酵素免疫測定法の高感度化を目的とした酵素反応シンクロナイゼーション系の開発

开发酶反应同步系统以提高酶免疫分析的灵敏度

基本信息

批准号：
11167248
负责人：
井上國世
金额：
$ 1.54万
依托单位：
Kyoto University
依托单位国家：
日本
项目类别：
Grant-in-Aid for Scientific Research on Priority Areas (A)
财政年份：
1999
资助国家：
日本
起止时间：
1999 至 2000
项目状态：
已结题

项目摘要

酵素免疫測定法にカップルして、検出感度を増幅できる3酵素シンクロナイゼーション系の開発を検討した。alkaline phosphatase(ALP),alcohol dehydrogenase(ADH),diaphorase(DIA)の3酵素が効率よく作用するための条件を最適化した。DIAは不安定であり、適用できる温度、pH条件が狭いため、DIAの代わりに電子メディエータPMSを用いて再検討したところ、DIAより安価で、安定した触媒活性が得られた。DIAおよびPMSの基質としては、従来、INT(不溶性テトラゾリウム)が使用してきたが、不溶性の生成物フォルマザンが感度低下をもたらすため、今回、可溶性テトラゾリウム(WST-1)に変更した。WST-1を用いることにより、反応時間は30分から200分までのばすことができた。また、ALPの基質であるNADP+中に約0.1%のNAD+の混入が認められ、このことがバックグラウンドの原因となることが示された。HPLCによりNADP+を精製したところ、バックグラウンドを1/10に低減させることができた。ヒトのC反応性蛋白質(CRP)を抗原とするサンドイッチ酵素免疫測定法に、今回開発したシンクロナイゼーション系をカップルさせたCRP検出系を開発した。60分の反応で、50attomoleのCRPが検出可能であることが示された。本検出感度は臨床的に充分適用可能な感度である。p-ニトロフェニルホスフェートを基質とする従来法(1酵素系)に比べて、1000倍以上高感度であった。今後、ADH中にコンタミしているALPを除去することにより、より高感度化が期待される。

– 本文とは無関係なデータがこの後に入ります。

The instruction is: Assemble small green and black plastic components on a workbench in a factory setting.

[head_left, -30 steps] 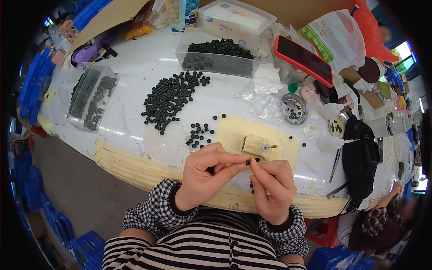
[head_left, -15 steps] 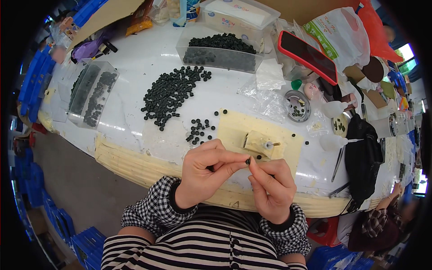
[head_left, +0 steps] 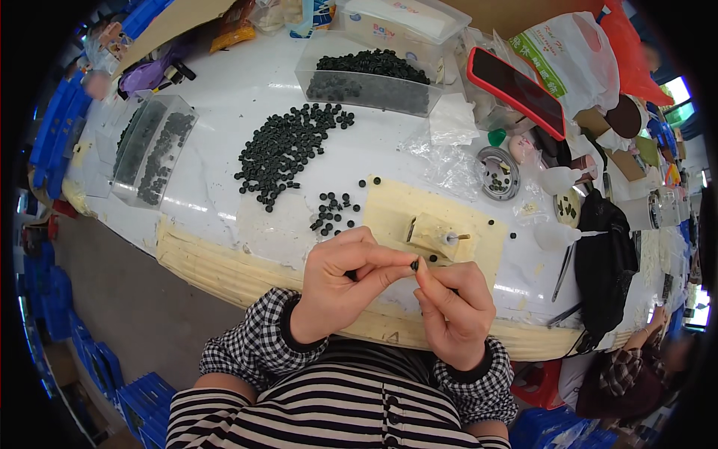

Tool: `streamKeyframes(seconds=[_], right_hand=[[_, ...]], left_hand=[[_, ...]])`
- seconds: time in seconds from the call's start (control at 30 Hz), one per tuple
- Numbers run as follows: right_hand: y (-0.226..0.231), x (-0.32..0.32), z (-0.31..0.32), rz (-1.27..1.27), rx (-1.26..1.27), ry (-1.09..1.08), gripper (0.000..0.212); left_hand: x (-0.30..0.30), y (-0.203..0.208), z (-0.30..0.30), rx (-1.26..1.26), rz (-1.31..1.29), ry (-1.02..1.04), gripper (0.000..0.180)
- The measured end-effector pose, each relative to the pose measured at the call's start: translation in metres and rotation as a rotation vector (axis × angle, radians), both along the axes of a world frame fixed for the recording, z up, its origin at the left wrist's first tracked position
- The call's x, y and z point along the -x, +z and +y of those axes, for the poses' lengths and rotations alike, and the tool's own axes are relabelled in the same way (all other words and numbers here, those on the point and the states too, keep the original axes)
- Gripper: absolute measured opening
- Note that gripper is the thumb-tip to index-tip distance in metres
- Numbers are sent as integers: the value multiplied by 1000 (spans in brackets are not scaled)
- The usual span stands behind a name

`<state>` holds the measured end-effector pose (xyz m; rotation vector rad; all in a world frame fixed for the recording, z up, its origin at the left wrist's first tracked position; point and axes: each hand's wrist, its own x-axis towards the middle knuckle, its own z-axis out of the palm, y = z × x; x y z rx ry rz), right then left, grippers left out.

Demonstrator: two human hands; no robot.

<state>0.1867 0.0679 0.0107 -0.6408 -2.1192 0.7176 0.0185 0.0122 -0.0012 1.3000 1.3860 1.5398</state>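
Note:
Between my fingertips is a small black round piece (head_left: 414, 265), pinched from both sides above the table's near edge. My left hand (head_left: 348, 273) grips it with thumb and forefinger; my right hand (head_left: 455, 303) meets it from the other side, fingers also closed. Just beyond stands a small yellowish block fixture (head_left: 432, 236) with a metal pin, on a cream sheet (head_left: 389, 202). One loose black piece (head_left: 434, 258) lies beside the block. A small group of similar pieces (head_left: 327, 213) sits left of the sheet, and a large heap (head_left: 284, 150) spreads farther back.
A clear bin (head_left: 366, 97) full of black pieces stands at the back, another clear bin (head_left: 153, 161) at the left. To the right are a red-cased phone (head_left: 516, 93), a round metal dish (head_left: 497, 173), tweezers (head_left: 562, 273) and a black cloth bag (head_left: 604, 262). Another person sits far right.
Both hands stay pinched together on the small piece, which looks slightly turned between the fingertips. The view has shifted a little; the table things look unmoved.

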Motion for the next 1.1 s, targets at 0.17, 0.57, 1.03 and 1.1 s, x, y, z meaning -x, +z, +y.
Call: streamKeyframes(seconds=[0.17,0.57,1.03,1.1], right_hand=[[0,0,0,13,6,2,38],[-1,1,0,43,-6,-37,39],[-1,-1,-1,66,75,4,37],[-1,-2,-1,67,85,9,37]], left_hand=[[0,0,0,-2,6,-3,20],[-1,2,0,-3,-43,-9,21],[-1,4,0,-23,17,1,22],[-1,4,0,-34,34,5,22]])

我们研究了三酶同步系统的发展，该系统可以通过与酶免疫测定结合来扩大检测灵敏度。优化了三种酶，碱性磷酸酶（ALP），酒精脱氢酶（ADH）和diaphorase（DIA）的有效作用的条件。由于DIA是不稳定的，并且适用的温度和pH条件狭窄，因此我们使用电子介质PMS而不是DIA重新检查，发现它比DIA更便宜且稳定。 INT（不溶性四唑）已被用作DIA和PMS的底物，但不溶性产物formazane现在已更改为可溶性四唑（WST-1），因为它降低了灵敏度。通过使用WST-1，反应时间可以从30分钟延长至200分钟。此外，发现大约0.1％的NAD+在NADP+（ALP的基板）中被污染，这表明这是背景的原因。通过HPLC纯化NADP+允许减少背景的1/10。我们已经开发了一种CRP检测系统，该系统将使用人C反应蛋白（CRP）作为抗原开发的同步系统与三明治酶免疫测定法相结合。 60分钟的反应表明，可以检测到50个Attomole CRP。这种检测灵敏度是一种敏感的，在临床上足够适用。与传统方法（一种酶系统）相比，该方法使用p-硝基苯基作为底物，它的敏感性高1000倍。将来，预计在ADH期间被污染的ALP将被删除以提高灵敏度。